The best thing you can do when there are multiple return value's is wrap it in a result object. When writing your listener you must handle the return object to get to the actual return value. This means every time the method is called users are forced to think about how they want to handle different result states and values. Therefore errors aren't thrown on an endless stack until it reaches the consumer with an annoying popup or an invisible failure somewhere in the background.

This kind of result handling is one of the base concepts in the Rust programming language, which doesn't use any null reference types or other unwanted behavior. I've used a similar approach in c# as Result in Rust, where a method return a Result object. If the result is OK you can reach the value, otherwise it is mandatory to handle the error. The nice thing about coding this way is that you are solving problems in your code before even testing or running it.

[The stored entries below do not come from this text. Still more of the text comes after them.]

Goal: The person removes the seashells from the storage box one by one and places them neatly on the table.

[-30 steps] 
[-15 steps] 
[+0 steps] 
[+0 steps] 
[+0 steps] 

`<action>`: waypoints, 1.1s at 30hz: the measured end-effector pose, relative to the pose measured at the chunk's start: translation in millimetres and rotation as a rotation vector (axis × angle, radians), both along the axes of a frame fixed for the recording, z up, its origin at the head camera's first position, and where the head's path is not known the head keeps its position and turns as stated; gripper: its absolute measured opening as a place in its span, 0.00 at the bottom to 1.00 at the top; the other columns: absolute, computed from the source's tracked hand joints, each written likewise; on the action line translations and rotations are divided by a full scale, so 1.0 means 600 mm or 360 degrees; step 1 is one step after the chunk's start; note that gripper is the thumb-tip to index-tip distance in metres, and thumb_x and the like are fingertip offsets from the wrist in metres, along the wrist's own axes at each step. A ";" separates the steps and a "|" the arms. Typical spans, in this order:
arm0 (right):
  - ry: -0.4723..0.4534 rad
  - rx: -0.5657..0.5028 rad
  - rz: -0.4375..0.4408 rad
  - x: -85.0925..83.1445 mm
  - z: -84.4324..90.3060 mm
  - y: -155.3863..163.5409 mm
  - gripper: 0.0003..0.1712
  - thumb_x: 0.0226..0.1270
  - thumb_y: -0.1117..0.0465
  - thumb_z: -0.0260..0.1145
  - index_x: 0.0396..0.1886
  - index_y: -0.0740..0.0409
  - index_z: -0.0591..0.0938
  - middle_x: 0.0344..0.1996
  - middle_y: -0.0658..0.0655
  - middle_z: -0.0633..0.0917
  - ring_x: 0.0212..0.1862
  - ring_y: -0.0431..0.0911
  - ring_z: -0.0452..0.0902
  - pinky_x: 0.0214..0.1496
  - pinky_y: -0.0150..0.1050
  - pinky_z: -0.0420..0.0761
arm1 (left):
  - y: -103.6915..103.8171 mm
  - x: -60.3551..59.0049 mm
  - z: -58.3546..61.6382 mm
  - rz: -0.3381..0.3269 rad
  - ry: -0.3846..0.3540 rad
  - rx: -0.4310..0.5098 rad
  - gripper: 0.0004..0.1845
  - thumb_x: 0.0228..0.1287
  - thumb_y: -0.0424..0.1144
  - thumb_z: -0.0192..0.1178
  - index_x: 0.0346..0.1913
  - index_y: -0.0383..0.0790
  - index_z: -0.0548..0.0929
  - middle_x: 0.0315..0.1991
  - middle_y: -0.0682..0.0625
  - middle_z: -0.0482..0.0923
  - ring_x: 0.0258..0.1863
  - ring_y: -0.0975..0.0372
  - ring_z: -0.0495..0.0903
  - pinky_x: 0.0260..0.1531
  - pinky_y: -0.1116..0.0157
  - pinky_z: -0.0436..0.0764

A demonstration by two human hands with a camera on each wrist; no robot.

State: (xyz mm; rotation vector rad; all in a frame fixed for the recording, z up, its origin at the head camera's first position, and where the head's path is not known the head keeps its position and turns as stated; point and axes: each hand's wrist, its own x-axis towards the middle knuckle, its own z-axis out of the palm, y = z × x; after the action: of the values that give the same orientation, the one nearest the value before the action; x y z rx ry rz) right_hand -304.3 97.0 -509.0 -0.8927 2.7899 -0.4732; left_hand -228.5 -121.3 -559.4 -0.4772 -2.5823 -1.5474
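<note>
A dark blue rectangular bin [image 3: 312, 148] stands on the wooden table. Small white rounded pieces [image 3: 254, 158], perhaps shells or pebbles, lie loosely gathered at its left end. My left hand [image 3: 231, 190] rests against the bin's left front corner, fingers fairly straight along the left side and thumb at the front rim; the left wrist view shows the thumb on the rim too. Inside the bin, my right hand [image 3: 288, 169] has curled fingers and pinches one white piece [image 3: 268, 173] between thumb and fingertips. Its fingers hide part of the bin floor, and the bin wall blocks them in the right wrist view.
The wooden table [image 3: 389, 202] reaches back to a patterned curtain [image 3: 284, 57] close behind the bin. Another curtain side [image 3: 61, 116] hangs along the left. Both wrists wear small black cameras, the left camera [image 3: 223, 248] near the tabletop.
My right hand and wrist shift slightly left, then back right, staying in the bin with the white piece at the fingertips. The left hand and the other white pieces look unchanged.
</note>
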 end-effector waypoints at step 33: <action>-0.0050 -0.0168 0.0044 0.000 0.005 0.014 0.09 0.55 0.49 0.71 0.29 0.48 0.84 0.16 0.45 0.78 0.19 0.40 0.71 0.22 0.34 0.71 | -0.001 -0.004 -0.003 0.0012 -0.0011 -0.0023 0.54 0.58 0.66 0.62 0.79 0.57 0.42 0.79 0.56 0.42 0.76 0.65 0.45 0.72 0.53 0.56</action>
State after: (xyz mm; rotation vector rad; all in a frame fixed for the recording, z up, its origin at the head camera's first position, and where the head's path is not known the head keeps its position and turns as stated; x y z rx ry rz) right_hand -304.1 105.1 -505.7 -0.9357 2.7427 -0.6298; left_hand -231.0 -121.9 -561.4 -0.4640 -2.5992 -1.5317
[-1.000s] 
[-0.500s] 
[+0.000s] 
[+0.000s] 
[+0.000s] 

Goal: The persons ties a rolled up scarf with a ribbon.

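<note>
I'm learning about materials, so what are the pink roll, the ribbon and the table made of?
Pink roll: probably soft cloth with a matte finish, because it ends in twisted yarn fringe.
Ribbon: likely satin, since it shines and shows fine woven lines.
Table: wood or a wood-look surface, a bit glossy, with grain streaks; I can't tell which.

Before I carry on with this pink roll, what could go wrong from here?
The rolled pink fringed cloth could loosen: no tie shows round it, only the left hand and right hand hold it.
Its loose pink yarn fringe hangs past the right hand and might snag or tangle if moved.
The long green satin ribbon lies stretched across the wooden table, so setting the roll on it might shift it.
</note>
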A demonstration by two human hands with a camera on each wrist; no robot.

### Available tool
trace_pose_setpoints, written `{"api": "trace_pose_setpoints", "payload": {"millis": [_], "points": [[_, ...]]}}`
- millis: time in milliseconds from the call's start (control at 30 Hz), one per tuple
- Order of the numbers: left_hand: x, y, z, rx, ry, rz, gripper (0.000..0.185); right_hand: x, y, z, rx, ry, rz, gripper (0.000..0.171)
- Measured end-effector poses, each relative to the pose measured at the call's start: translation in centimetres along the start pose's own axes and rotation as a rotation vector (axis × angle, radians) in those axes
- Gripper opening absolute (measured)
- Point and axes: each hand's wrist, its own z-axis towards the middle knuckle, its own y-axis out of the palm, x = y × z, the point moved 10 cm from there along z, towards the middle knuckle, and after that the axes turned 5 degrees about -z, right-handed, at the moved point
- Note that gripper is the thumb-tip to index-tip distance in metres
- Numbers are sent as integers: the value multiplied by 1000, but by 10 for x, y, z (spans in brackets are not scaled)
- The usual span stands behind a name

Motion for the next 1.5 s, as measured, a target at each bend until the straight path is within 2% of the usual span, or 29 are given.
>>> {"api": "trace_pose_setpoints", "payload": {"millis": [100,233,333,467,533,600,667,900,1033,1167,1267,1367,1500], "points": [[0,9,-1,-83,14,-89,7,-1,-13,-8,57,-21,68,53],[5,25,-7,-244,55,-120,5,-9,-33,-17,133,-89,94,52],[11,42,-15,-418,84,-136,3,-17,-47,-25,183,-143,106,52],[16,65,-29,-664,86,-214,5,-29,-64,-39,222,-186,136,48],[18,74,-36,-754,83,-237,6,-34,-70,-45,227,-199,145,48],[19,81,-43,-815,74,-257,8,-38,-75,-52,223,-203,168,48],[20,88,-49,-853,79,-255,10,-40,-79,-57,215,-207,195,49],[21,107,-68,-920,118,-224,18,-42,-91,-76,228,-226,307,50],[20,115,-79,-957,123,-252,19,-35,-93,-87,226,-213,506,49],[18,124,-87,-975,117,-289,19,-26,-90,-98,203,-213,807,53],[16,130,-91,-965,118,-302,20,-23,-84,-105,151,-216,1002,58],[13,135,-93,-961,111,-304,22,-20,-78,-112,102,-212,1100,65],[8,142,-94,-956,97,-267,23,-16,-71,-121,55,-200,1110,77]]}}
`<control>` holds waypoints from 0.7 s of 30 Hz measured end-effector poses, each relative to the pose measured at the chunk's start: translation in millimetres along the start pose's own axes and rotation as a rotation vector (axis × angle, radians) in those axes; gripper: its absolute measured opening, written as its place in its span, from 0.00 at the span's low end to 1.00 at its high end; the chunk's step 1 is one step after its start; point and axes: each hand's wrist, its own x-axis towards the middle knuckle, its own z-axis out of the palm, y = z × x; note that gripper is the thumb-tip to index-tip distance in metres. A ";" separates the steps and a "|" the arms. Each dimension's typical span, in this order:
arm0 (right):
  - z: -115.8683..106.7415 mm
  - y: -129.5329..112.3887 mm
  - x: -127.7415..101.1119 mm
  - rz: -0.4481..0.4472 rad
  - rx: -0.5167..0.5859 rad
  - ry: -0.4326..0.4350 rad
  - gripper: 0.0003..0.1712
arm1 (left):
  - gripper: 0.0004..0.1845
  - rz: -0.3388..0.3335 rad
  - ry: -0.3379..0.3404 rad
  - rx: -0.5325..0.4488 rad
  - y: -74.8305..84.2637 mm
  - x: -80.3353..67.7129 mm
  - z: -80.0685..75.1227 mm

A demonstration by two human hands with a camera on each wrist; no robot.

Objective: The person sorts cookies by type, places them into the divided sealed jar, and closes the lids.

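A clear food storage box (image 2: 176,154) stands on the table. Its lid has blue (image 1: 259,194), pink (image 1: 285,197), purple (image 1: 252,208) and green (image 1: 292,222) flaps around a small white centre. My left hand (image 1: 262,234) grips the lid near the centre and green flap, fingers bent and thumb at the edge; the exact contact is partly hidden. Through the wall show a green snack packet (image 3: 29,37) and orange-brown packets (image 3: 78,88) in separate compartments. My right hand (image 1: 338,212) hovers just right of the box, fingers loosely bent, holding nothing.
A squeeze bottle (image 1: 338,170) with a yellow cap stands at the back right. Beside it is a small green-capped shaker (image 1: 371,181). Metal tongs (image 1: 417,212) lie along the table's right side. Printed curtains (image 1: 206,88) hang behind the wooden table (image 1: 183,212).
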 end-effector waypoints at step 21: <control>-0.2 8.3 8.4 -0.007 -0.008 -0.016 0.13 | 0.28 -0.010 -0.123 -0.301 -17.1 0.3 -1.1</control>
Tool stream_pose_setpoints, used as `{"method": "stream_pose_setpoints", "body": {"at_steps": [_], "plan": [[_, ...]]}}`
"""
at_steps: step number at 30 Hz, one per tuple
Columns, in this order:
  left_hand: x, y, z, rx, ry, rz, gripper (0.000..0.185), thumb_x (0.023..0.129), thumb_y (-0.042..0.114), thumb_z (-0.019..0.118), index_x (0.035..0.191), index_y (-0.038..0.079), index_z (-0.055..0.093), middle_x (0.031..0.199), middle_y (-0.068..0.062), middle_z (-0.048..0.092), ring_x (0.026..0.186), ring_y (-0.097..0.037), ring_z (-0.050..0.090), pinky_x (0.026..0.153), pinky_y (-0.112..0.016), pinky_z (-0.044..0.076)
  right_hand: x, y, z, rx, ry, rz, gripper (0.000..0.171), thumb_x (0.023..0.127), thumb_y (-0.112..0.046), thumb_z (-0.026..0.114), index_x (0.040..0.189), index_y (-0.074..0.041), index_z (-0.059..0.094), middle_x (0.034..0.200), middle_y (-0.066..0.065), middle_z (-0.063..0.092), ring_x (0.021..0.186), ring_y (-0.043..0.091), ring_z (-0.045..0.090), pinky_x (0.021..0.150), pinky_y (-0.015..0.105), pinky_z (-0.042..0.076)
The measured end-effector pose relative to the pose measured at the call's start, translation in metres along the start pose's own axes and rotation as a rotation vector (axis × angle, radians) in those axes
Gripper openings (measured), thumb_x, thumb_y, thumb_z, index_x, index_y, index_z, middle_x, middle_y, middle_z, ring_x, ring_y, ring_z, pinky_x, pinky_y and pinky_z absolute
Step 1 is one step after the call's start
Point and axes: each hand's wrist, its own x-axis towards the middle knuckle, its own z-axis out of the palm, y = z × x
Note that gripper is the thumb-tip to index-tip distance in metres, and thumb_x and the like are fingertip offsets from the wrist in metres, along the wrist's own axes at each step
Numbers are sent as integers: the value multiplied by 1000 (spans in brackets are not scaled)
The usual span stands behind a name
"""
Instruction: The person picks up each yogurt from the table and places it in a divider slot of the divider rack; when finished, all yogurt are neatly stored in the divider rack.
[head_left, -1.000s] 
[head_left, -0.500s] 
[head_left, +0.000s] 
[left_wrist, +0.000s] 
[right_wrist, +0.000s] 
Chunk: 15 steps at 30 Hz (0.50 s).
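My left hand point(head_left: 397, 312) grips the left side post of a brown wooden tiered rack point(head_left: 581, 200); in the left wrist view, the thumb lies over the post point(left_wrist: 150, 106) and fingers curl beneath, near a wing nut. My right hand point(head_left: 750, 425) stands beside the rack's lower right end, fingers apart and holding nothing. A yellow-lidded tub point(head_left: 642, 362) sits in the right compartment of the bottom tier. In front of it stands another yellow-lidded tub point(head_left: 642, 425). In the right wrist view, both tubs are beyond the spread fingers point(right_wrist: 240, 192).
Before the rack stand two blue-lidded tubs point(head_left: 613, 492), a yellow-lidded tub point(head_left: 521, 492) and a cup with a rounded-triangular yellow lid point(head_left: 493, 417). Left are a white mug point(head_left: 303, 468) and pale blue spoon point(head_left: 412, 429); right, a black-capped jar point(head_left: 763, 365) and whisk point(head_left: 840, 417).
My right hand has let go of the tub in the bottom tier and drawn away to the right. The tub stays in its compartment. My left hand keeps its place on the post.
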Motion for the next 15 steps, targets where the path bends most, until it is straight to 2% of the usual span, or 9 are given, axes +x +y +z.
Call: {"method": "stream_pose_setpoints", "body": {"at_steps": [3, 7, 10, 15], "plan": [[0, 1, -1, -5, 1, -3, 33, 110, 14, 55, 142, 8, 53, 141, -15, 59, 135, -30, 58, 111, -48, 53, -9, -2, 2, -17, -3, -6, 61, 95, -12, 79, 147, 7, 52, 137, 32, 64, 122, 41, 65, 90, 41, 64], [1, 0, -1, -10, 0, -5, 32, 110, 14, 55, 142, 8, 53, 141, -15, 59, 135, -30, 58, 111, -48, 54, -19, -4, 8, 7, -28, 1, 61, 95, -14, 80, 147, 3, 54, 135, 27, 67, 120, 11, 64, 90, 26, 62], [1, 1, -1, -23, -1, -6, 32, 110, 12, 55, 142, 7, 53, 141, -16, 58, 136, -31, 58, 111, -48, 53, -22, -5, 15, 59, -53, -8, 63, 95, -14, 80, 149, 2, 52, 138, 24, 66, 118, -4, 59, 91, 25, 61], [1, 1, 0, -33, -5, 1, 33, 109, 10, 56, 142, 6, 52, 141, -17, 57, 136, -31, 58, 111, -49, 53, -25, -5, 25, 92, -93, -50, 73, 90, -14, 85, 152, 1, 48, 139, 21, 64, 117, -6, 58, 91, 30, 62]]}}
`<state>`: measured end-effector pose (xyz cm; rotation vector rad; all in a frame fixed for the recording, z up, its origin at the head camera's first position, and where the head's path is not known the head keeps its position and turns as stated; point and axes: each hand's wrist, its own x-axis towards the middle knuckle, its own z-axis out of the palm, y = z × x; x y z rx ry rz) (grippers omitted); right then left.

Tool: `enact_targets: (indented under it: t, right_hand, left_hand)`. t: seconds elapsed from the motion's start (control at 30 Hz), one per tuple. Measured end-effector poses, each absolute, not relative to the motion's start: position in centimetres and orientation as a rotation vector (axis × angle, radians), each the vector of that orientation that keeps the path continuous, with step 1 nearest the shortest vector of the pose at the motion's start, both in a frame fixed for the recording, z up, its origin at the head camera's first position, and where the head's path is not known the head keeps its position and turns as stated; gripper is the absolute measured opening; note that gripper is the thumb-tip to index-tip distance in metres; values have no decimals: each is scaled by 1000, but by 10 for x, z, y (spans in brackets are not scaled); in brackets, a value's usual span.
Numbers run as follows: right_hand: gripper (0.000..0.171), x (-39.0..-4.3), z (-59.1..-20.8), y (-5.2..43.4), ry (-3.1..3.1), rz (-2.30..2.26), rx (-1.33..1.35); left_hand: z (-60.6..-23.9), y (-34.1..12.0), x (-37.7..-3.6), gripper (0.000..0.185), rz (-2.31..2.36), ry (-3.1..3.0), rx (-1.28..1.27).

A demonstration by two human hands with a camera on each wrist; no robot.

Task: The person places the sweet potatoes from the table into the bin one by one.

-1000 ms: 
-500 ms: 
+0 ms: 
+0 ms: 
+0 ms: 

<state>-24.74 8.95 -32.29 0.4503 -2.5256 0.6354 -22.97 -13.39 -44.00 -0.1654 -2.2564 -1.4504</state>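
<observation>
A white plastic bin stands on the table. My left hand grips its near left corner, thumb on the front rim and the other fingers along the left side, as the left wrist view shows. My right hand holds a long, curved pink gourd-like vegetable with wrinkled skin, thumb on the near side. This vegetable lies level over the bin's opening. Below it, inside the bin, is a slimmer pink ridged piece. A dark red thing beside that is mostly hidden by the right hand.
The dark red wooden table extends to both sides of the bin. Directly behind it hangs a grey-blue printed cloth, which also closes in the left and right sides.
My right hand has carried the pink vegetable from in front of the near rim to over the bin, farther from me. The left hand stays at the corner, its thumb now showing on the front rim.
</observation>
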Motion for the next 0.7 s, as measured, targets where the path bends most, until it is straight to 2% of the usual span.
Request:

Example of what my code looks like:

enum GetError { NotFound, SomeOtherError, Etc }

public Result<ValueObject, GetError> GetValue() {
  if (SomeError) 
    return new Err<ValueObject, GetError>(GetError.SomeError);

  else return new Ok<ValueObject, GetError>();
}

value = GetValue()
          .OnOk( // OnOk is used to get the ok value and use it
            (ok) => {
               // do something with the ok value here...
            }
          )
          .OnErr( // OnErr is used to get the error value and act on it
            (err) => {
               // do something with the err value here...
            }
          )
          .Finalize( // finalize is used to make a value out of the result.
            (err) => {
                // if the result is ok it returns the ok value
                // if the result is an error it needs to be handle here
                return new ValueObject();
            });

As you can see, there is not much left that can go wrong. The downside is that code can become tedious at places so using results like this is not always your best option. The thing that i am trying to tell is, you as a programmer decide how your code behaves and handles error situations, and not the other way around.